All The Single Ladies by Dorothea Benton Frank

4 Star

Few writers capture the complexities, pain, and joy of relationships—between friends, family members, husbands and wives, or lovers—as beloved New York Times bestselling author Dorothea Benton Frank. In this charming, evocative, soul-touching novel, she once again takes us deep into the heart of the magical Lowcountry where three amazing middle-aged women are bonded by another amazing woman’s death.

Through their shared loss they forge a deep friendship, asking critical questions. Who was their friend and what did her life mean? Are they living the lives they imagined for themselves? Will they ever be able to afford to retire? How will they maximize their happiness? Security? Health? And ultimately, their own legacies?

A plan is conceived and unfurls with each turn of the tide during one sweltering summer on the Isle of Palms. Without ever fully realizing how close they were to the edge, they finally triumph amid laughter and maybe even newfound love.


Sabrina-Kate - 4 Star

Dorothea Benton Frank certainly has a very specific type of story that she tells. I love how South Carolina's Lowcountry really comes to life through her writing. I almost feel like I am there while reading her books. I saw someone else review this book, calling it a gem and there is no more apt description.

This is the perfect summer read. A book that has a great story and sucks you in until the very last page, All the Single Ladies focuses on a new group of friends and all of the things they are going through in their lives. I found it interesting and comforting to see how they supported each other and grew close in a short period of time.
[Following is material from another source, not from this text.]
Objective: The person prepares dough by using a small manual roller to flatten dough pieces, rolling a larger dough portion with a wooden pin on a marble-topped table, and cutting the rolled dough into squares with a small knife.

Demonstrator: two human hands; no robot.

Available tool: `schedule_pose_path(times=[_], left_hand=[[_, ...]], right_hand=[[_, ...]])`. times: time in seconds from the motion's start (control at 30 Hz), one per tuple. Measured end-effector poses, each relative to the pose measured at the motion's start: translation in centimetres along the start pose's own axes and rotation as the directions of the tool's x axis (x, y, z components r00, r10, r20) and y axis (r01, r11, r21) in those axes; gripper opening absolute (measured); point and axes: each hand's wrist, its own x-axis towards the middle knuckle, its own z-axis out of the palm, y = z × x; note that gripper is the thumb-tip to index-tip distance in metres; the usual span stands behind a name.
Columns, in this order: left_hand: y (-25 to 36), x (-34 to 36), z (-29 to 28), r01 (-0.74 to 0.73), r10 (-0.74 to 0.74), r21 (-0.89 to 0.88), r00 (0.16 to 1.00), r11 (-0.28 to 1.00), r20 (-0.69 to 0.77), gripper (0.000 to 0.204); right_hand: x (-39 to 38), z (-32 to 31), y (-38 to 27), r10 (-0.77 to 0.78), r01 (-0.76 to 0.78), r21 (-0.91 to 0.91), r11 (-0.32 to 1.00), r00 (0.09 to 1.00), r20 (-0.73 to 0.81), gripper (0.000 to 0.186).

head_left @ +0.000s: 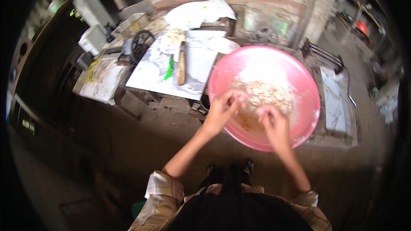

The characters felt like friends you already knew or someone you would like to meet. Pleasant and loyal, they were truly a pleasure to get to know throughout the story. I felt like I truly cared about them and wanted them to make it through every tough thing that happened.

The story itself drew me in and kept me interested throughout as an awful lot kept happening to these ladies, but especially to Lisa, who the story focuses on. It was also the type of story that made you want the characters to succeed and probably one of the reasons I enjoyed it so much.

Thank you to William Morrow for our review copy.  All opinions are our own.